'''
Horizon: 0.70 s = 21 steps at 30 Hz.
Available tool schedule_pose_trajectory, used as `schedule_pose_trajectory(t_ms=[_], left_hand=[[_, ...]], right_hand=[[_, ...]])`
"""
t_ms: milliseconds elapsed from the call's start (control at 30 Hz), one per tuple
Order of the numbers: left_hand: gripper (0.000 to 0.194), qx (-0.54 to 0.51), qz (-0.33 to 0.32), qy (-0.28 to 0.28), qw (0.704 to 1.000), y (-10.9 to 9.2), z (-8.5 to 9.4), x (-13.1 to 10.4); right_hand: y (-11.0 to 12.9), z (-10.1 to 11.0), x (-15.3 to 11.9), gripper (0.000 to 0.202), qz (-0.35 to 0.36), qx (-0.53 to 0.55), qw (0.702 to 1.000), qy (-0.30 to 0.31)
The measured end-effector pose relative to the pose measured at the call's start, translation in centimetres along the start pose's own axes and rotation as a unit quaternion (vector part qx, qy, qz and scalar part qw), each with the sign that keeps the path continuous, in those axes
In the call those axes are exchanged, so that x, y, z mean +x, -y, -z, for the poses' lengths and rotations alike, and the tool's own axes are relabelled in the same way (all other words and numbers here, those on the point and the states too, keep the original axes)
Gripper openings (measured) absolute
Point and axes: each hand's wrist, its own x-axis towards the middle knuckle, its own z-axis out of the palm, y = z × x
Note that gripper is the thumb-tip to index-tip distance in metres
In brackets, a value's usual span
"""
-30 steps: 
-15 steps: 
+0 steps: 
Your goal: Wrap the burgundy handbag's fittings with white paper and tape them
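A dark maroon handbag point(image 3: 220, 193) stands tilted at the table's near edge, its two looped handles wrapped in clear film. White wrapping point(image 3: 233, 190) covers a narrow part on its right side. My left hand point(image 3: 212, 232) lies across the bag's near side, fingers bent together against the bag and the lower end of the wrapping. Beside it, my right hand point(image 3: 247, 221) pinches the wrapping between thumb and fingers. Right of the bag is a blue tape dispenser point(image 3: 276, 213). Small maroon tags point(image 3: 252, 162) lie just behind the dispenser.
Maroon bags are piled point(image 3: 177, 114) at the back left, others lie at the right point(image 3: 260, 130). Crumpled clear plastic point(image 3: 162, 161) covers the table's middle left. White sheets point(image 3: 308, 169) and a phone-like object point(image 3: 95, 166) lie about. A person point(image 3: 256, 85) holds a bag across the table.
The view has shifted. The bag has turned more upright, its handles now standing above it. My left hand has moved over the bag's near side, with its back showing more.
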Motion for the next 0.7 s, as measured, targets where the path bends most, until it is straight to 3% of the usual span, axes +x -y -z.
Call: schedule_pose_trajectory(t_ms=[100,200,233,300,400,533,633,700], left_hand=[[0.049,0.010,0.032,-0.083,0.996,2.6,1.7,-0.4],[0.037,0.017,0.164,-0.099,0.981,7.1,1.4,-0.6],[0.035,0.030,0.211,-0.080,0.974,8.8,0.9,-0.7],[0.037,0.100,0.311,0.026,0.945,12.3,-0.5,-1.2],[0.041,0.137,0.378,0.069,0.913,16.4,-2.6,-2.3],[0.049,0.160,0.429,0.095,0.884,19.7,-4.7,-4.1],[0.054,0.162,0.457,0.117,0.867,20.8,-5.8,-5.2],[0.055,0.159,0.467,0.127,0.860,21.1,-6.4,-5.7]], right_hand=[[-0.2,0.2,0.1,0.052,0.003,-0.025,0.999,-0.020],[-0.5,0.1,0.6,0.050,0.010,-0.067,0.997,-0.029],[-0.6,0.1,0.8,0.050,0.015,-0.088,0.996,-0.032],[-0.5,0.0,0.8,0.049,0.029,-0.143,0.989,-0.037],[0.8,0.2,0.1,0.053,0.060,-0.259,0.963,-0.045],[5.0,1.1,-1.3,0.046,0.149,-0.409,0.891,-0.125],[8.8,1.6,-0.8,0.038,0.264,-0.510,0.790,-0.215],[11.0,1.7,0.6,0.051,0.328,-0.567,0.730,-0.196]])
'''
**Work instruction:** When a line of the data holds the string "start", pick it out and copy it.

**Response for this exercise:**
t_ms: milliseconds elapsed from the call's start (control at 30 Hz), one per tuple
The measured end-effector pose relative to the pose measured at the call's start, translation in centimetres along the start pose's own axes and rotation as a unit quaternion (vector part qx, qy, qz and scalar part qw), each with the sign that keeps the path continuous, in those axes

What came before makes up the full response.